Lithograph on ivory Arches watermarked wove, 1989; pencil signed, lower right; initialed in the stone, lower right; pencil titled, dated, and editioned, 7/13; dedicated “To Nina with love” after editioning ; reference: illustrated p. 47, Pele: A Passionate Journey Through Art and the Red Press (dated 1992 in the book). Inv. no. WECA124.

“Byron Randall”
Etching and engraving, 1991; unsigned; edition size not stated; printed by the artist on ivory wove; reference: illustrated p. 58, A Passionate Journey Through Art and the Red Press. Inv. no. WECA108.
A portrait of Byron Randall, an artist and social activist who met Pele when he settled in San Francisco in the mid 1940s. He was known for his murals at famed North Beach bar Vesuvio’s. However, as McCarthyism gripped the nation, Randall, a Communist, fled with his family to Canada in 1953. Much later, Randall and deLappe would reconnect in Marin and Sonoma Counties, north of San Francisco, and would remain partners – living separately – until Randall’s death in 1999.
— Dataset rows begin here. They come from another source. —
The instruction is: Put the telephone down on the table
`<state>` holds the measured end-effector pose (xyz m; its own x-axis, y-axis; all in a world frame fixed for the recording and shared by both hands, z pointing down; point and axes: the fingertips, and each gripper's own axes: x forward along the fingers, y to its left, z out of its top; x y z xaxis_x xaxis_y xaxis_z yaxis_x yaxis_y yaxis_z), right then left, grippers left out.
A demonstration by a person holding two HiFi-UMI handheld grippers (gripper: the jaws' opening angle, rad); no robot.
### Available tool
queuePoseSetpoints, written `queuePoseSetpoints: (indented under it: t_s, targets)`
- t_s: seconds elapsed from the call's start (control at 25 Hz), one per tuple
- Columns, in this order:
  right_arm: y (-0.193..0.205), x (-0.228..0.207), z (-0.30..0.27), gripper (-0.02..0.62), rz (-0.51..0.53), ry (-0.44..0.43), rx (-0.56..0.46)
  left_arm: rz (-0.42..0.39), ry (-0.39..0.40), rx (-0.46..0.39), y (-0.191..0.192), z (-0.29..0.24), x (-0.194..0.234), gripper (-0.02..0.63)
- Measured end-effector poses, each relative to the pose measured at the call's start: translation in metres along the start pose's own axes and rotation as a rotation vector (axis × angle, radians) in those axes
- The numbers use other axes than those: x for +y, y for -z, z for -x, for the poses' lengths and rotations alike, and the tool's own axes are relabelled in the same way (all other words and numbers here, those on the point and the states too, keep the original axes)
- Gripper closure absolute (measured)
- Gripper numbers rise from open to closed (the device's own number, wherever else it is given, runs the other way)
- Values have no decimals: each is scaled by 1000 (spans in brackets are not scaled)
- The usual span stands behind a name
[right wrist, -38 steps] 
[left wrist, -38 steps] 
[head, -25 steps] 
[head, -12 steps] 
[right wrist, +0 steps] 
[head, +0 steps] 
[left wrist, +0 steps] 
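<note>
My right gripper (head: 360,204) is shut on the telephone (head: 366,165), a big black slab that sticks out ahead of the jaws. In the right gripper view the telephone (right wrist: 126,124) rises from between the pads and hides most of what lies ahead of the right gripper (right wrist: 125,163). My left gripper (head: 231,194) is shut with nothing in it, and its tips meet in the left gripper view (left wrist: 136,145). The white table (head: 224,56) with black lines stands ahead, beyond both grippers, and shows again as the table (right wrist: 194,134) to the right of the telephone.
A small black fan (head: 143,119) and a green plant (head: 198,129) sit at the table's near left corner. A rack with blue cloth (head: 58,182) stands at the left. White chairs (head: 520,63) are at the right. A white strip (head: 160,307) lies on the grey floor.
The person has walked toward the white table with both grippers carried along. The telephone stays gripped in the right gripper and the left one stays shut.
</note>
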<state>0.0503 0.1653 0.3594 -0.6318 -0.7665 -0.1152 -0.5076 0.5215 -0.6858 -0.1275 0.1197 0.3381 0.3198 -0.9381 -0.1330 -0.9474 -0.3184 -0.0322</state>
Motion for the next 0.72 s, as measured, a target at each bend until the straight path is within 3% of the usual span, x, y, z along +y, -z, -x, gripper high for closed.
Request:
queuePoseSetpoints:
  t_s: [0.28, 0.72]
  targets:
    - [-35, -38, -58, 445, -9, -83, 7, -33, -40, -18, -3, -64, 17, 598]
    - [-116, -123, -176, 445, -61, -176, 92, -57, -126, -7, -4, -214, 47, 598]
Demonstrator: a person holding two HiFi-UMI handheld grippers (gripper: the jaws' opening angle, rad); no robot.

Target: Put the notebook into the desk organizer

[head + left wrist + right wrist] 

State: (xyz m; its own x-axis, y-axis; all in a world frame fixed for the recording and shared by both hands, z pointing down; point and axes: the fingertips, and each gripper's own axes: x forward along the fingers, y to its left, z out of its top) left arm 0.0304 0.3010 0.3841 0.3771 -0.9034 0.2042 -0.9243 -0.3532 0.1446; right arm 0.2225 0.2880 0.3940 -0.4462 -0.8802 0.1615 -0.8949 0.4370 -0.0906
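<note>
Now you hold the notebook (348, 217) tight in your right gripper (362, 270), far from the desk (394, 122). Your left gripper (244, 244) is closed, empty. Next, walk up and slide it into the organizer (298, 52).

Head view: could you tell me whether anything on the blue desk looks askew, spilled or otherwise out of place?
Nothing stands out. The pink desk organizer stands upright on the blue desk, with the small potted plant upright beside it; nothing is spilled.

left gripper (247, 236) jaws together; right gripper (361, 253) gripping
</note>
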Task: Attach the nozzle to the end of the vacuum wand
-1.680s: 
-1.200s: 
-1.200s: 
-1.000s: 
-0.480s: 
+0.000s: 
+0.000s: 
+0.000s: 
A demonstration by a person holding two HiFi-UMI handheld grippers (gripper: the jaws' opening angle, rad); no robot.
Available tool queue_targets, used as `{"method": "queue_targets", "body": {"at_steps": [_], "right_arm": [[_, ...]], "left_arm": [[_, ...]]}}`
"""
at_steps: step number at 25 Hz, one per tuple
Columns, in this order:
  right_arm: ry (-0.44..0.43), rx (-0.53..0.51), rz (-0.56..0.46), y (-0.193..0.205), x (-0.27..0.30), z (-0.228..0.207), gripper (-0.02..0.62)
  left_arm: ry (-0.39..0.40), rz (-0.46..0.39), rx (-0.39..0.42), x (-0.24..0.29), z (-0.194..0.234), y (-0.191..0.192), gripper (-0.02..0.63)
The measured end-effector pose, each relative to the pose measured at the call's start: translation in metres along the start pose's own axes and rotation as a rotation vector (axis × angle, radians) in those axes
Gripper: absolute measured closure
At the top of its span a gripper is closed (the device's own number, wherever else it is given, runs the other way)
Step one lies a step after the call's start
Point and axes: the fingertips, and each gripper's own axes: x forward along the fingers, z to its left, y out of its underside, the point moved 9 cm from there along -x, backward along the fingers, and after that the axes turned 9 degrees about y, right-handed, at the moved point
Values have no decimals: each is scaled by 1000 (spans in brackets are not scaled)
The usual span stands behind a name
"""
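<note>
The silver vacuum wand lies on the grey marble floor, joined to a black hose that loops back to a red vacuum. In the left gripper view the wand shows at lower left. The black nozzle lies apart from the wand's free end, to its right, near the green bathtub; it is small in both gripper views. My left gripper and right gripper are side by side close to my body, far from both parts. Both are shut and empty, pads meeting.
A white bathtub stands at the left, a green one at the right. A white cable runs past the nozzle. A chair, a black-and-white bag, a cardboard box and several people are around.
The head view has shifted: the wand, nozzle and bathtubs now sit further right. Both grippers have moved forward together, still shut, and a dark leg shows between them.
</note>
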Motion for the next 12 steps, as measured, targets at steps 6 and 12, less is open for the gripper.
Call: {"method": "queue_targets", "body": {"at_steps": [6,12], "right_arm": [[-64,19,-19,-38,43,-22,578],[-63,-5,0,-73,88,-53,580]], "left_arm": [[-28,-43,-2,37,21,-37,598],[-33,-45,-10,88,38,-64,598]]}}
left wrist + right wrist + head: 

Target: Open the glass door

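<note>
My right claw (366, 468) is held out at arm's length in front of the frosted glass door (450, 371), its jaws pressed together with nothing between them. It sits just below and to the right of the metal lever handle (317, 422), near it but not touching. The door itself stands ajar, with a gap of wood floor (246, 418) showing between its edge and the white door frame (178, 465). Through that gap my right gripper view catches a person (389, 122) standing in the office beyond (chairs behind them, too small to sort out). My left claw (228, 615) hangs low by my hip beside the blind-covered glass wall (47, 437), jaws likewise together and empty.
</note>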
“Hard rock painter” (Byron Randall’s hands)
Lithograph on cream wove, 1991; pencil signed, lower right; initialed in the stone, lower right; pencil dated and editioned, A/P. reference: illustrated p. 46, A Passionate Journey Through Art and the Red Press Inv. no. WECA123.

“On
Being Female”
Lithograph on tinted wove, 1992; pencil signed, lower right; initialed in the stone, upper center-right; pencil titled, dated, and editioned, 5/10; from the second state (proofs printed 1991). Inv. no. WECA116.

“Pat
Scott”
Lithograph on ivory Arches France watermarked wove, 1997; pencil signed, lower right; initialed in the stone, lower left; pencil dated and editioned, 3/10. Reference: Oakland Museum of Art obj. no. 2001.32.3. Inv. no. WECA121.

“Souvenir of War”
Lithograph on ivory wove, 2003; pencil signed, lower right; pencil titled, dated, and editioned, 5/12. Inv. no. WECA114.
This image was created in response to the U.S. invasion of Iraq.

“Lost
Lithograph on cream wove, 2006; pencil signed, lower right; pencil titled, dated, and editioned, 9/12. Inv. no. WECA113.
This image was created in response to the 2005 Hurricane Katrina disaster, and its sociopolitical fallout, in New Orleans, Louisiana.